Tally the lines below that include the string "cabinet". Reply with the total only.
====
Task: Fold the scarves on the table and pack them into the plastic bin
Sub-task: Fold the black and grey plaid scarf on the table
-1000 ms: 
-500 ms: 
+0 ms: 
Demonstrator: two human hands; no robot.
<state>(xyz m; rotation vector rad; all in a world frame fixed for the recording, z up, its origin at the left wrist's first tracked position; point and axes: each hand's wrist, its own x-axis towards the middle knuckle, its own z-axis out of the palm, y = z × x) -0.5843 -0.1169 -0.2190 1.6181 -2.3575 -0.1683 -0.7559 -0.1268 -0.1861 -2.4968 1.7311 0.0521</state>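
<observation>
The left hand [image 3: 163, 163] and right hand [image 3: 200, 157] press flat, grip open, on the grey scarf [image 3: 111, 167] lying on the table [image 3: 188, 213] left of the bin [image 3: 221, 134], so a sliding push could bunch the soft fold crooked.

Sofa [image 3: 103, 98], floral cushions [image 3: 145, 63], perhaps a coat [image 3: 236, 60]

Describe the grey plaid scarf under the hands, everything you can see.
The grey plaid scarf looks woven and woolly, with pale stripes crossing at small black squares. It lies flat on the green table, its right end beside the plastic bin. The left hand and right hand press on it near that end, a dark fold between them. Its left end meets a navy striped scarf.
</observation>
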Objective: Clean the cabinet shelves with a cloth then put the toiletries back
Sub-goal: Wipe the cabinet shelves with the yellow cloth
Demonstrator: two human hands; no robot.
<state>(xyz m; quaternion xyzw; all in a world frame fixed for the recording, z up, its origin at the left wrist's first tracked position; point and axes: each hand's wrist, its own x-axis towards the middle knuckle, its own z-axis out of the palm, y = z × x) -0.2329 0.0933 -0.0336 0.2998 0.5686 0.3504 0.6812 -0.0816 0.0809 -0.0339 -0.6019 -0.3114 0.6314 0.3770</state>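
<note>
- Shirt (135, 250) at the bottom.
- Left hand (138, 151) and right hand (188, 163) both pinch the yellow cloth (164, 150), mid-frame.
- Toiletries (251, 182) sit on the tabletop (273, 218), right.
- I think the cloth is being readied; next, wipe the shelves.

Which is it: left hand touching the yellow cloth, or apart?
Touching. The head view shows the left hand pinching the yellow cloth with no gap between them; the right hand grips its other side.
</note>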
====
Result for this task -> 2